• [REQUIRED WORK] From the entries below, please output exactly the lines starting at the one containing "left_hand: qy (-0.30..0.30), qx" and ending at the one containing "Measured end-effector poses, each", both included.

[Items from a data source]
* * * * * * *

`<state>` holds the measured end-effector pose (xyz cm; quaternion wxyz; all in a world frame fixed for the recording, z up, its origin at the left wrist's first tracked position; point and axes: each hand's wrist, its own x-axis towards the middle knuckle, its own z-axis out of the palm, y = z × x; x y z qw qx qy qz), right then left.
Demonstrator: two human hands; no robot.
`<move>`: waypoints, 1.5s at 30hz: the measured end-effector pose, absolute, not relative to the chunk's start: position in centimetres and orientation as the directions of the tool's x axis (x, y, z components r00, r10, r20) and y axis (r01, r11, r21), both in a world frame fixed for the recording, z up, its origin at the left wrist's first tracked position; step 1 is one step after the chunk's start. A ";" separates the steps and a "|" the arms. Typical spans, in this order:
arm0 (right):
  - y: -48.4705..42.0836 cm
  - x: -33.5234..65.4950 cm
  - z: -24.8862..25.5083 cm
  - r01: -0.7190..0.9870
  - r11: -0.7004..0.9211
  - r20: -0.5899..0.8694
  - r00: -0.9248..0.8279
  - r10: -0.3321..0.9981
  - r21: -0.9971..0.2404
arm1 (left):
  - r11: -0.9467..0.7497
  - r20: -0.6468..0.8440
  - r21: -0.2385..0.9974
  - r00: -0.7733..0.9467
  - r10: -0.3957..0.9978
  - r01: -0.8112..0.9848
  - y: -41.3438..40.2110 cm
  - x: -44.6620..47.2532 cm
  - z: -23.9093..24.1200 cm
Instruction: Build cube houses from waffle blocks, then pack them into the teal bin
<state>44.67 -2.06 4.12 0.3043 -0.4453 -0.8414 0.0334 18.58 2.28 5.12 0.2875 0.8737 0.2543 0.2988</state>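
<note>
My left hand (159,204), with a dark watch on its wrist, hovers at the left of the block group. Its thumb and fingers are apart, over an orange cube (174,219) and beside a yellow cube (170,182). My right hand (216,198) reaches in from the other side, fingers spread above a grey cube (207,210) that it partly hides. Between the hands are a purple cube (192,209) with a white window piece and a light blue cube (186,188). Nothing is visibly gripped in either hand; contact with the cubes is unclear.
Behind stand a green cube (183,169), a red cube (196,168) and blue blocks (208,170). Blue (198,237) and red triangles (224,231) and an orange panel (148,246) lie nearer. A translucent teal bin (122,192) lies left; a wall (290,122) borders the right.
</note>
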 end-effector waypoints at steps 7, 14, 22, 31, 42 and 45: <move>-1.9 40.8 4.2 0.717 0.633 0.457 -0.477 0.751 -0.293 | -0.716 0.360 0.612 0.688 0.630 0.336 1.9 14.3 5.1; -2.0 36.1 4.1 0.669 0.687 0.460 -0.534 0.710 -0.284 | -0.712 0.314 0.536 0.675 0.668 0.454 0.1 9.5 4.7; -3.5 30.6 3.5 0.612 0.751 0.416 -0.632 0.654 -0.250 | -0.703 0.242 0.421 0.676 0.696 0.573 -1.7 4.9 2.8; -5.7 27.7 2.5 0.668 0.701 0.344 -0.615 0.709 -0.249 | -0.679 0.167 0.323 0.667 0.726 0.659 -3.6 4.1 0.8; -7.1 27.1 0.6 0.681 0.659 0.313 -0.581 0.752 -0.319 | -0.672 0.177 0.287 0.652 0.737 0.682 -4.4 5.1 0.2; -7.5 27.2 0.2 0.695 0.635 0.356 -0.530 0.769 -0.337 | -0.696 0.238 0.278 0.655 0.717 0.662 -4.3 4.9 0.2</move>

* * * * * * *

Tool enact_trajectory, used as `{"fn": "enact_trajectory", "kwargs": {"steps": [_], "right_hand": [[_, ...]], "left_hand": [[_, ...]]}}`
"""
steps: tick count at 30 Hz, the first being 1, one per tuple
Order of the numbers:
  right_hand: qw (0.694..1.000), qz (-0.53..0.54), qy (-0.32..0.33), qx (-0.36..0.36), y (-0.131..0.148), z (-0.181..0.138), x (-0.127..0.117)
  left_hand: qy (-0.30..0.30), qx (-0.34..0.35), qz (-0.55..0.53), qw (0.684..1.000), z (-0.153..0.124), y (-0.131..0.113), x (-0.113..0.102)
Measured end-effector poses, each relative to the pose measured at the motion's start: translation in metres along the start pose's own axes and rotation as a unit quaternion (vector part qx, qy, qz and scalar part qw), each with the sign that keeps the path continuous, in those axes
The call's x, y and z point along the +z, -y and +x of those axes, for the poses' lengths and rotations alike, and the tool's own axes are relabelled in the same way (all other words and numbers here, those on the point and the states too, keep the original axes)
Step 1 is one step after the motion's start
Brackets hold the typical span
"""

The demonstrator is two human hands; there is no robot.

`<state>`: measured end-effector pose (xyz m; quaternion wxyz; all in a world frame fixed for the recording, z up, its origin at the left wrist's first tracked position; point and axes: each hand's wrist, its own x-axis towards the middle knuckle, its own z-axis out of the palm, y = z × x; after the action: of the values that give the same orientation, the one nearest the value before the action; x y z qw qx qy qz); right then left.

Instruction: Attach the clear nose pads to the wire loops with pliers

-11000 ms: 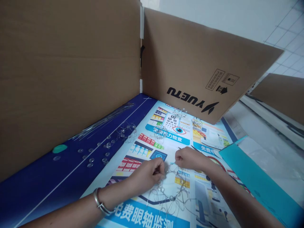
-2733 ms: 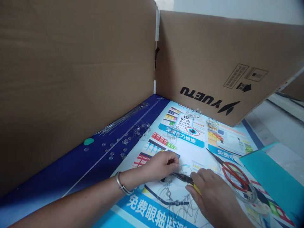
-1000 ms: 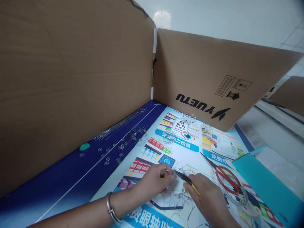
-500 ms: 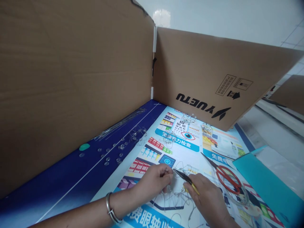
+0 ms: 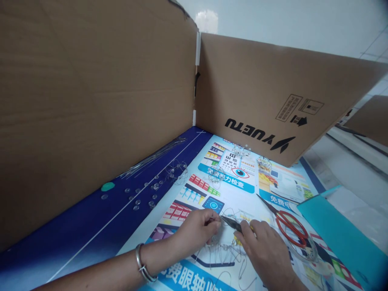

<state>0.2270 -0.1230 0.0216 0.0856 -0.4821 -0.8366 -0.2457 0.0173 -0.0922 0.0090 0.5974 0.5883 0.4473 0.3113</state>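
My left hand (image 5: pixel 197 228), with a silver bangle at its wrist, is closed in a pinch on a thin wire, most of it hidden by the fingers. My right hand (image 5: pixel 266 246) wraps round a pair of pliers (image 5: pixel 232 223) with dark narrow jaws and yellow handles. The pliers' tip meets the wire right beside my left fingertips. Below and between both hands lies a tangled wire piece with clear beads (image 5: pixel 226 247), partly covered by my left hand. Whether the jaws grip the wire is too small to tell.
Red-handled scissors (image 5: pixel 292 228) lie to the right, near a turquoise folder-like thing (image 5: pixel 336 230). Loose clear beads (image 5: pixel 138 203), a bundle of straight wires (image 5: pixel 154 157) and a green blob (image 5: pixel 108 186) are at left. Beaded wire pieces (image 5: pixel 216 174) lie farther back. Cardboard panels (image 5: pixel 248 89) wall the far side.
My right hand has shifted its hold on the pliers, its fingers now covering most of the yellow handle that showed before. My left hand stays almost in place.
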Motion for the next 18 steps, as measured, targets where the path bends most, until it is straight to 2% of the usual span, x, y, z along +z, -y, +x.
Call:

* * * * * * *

• [TASK SOLUTION]
  left_hand: qy (-0.30..0.30), qx (-0.34..0.35), qz (-0.55..0.53), qw (0.684..1.000), z (-0.153..0.124), y (-0.131..0.113), x (-0.113..0.102)
Measured end-effector poses, each relative to the pose measured at the motion's start: translation in metres along the start pose's own axes and rotation as a unit quaternion (vector part qx, qy, qz and scalar part qw), each with the sign that keeps the path continuous, in those axes

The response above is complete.